* [PROBLEM TO SOLVE] Produce a verbatim copy of the following records, leaving out all pictures.

[Excerpts from a dataset]

----------------

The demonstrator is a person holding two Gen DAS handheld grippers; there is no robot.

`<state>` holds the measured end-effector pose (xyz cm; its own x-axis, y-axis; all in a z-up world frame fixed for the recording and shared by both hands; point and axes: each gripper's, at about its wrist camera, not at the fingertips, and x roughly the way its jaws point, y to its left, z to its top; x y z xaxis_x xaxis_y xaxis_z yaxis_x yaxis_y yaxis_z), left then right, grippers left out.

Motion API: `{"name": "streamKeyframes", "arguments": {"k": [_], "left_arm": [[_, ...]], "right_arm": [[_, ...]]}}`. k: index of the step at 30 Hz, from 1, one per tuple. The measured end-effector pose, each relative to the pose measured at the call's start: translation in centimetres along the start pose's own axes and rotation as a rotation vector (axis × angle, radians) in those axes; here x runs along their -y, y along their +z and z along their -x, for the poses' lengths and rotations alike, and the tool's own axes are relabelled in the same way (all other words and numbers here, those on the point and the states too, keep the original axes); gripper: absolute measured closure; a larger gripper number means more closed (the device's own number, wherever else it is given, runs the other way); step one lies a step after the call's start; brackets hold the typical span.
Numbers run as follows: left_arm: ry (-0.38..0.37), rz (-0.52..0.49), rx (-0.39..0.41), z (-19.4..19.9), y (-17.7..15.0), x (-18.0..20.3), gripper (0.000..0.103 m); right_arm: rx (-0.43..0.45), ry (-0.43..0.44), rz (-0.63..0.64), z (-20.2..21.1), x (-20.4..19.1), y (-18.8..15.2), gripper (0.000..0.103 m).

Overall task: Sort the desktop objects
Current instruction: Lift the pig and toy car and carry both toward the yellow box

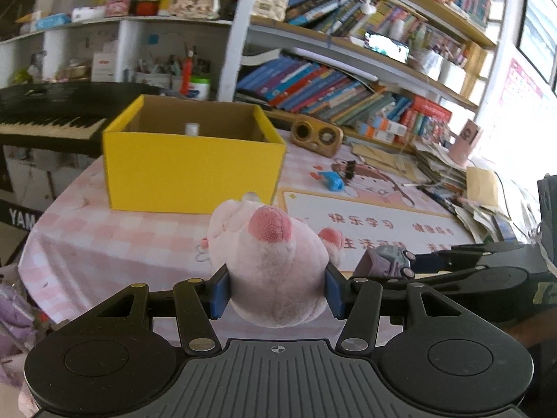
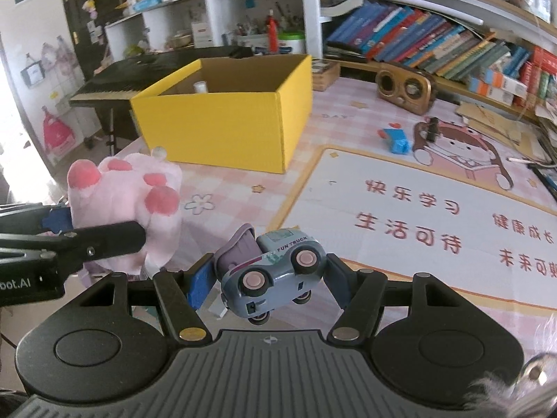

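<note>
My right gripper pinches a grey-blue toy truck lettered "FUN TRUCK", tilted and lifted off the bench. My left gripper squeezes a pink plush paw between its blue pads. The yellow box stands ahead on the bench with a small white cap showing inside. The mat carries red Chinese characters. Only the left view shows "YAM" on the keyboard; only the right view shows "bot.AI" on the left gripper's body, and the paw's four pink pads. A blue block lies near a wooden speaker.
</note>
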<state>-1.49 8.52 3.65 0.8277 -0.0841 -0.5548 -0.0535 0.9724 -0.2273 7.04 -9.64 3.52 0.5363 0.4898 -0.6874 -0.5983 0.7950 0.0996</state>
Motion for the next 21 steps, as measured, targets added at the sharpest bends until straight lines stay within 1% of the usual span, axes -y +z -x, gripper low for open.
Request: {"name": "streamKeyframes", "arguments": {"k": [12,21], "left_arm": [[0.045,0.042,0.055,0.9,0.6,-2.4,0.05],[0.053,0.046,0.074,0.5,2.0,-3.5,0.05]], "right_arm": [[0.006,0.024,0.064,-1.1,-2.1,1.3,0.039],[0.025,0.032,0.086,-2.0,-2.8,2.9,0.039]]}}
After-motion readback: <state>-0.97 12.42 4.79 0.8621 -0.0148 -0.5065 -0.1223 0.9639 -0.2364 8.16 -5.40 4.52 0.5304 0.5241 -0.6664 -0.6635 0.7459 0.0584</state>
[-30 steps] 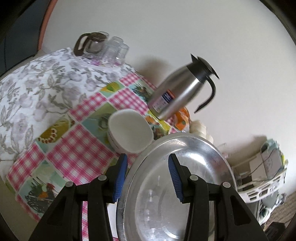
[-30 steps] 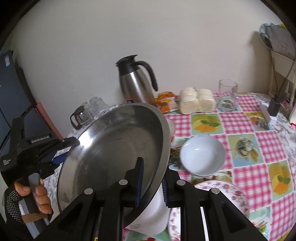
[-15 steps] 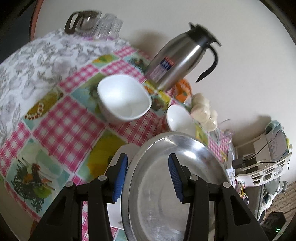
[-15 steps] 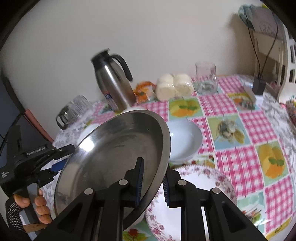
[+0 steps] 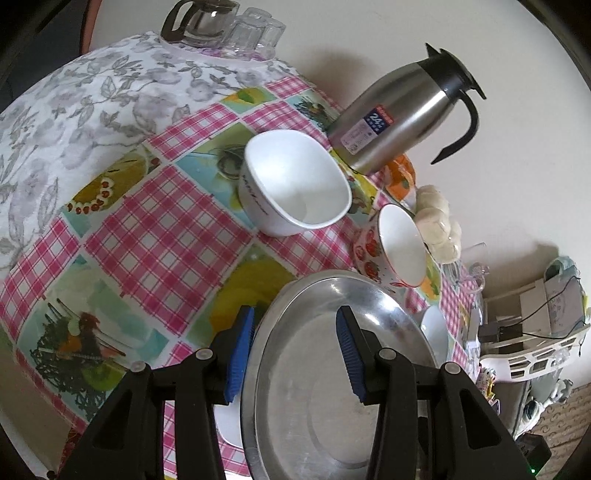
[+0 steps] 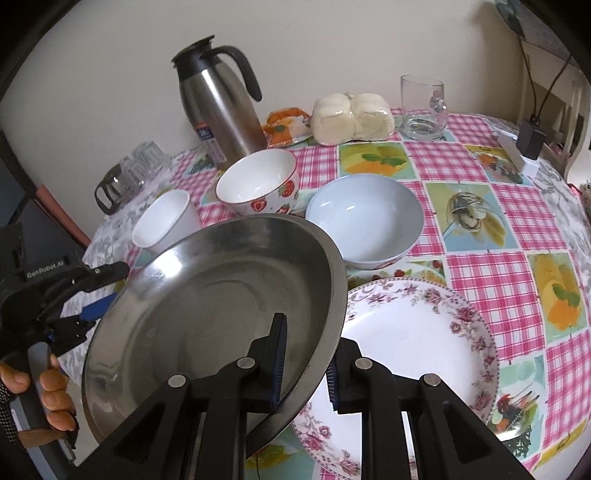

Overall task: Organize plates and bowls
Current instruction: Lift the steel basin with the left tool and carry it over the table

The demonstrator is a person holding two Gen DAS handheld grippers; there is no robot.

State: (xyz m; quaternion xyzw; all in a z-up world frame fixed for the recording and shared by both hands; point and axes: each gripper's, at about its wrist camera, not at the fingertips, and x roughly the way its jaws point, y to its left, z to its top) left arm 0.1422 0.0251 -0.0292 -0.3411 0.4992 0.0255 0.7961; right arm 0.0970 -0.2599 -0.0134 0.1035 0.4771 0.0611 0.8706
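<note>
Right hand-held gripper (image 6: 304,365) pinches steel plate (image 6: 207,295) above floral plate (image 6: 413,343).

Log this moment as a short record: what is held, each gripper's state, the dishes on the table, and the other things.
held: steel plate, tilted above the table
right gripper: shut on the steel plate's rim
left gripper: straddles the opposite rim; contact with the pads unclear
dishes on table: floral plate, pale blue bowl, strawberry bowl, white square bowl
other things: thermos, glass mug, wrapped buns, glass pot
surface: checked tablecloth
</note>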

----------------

* [EXPECTED ANSWER]
The demonstrator is a person holding two Gen DAS handheld grippers; there is no robot.

`<state>` holds the measured end-effector pose (xyz cm; its own x-axis, y-axis; all in a z-up world frame fixed for the recording and shared by both hands; point and axes: each gripper's, at about its wrist camera, not at the fingertips, and x roughly the way its jaws point, y to its left, z to its top; x y z xaxis_x xaxis_y xaxis_z yaxis_x yaxis_y yaxis_z), left then right, grippers left out.

Motion API: `{"name": "streamKeyframes", "arguments": {"k": [_], "left_arm": [[_, ...]], "right_arm": [[_, ...]]}}`. k: index of the step at 30 Hz, from 1, one per tuple. The measured end-effector pose, each relative to the pose measured at the call's start: translation in centimetres along the start pose's own axes and rotation as a rotation vector (axis × angle, radians) in those axes; here x runs along their -y, y along their +z and z along their -x, for the poses' lengths and rotations alike, and the tool's own axes are relabelled in the same way (all other words and numbers here, those on the point and the states too, keep the original axes); gripper: absolute measured closure; a larger gripper number means more closed (the device's own number, wherever else it is given, runs the other way); step one lies a step after the call's start; brackets hold the typical span.
Numbers run as follows: left_arm: ry (-0.38..0.37), rz (-0.52..0.49), rx (-0.39..0.41), z (-19.4..19.9), y (-17.7..15.0), x (-18.0..20.3), gripper (0.000..0.103 m); right_arm: rx (-0.43..0.45), ry (-0.43..0.44), rz (-0.63..0.64), z (-20.2..21.1), x (-20.4..19.1), y (-18.8..15.2), gripper (0.000..0.103 m).

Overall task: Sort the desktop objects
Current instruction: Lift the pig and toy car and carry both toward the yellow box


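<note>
My right gripper pinches a grey-blue toy truck lettered "FUN TRUCK", tilted and lifted off the bench. My left gripper squeezes a pink plush paw between its blue pads. The yellow box stands ahead on the bench with a small white cap showing inside. The mat carries red Chinese characters. Only the left view shows "YAM" on the keyboard; only the right view shows "bot.AI" on the left gripper's body, and the paw's four pink pads. A blue block lies near a wooden speaker.
</note>
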<state>-1.49 8.52 3.65 0.8277 -0.0841 -0.5548 -0.0535 0.9724 -0.2273 7.04 -9.64 3.52 0.5363 0.4898 -0.6874 -0.5983 0.7950 0.0996</state>
Motion for the next 21 steps, as measured, targets added at the sharpest bends until straight lines stay within 1% of the usual span, axes -y +z -x, gripper low for open.
Request: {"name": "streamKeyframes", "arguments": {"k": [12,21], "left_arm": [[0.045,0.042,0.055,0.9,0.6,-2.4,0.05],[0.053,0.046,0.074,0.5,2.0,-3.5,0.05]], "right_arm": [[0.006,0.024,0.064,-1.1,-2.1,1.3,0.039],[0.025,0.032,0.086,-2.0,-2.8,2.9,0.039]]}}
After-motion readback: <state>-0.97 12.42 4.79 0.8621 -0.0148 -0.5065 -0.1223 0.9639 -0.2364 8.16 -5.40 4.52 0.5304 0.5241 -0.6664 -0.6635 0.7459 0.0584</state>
[-30 steps] 
[-30 steps] 
[-15 steps] 
[-15 steps] 
[+0 steps] 
[+0 steps] 

Overall task: Organize plates and bowls
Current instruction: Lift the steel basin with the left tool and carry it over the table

The demonstrator is a person holding two Gen DAS handheld grippers; there is no robot.

State: (xyz m; quaternion xyzw; all in a z-up world frame fixed for the recording and shared by both hands; point and axes: each gripper's, at about its wrist camera, not at the fingertips, and x roughly the way its jaws point, y to its left, z to its top) left arm 0.1422 0.0251 -0.0292 -0.3411 0.4992 0.0255 0.7961; right arm 0.0970 -0.2599 -0.0134 0.1035 0.4771 0.0611 0.8706
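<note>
Right hand-held gripper (image 6: 304,365) pinches steel plate (image 6: 207,295) above floral plate (image 6: 413,343).

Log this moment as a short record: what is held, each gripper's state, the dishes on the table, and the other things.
held: steel plate, tilted above the table
right gripper: shut on the steel plate's rim
left gripper: straddles the opposite rim; contact with the pads unclear
dishes on table: floral plate, pale blue bowl, strawberry bowl, white square bowl
other things: thermos, glass mug, wrapped buns, glass pot
surface: checked tablecloth
</note>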

That's the full output for the exercise.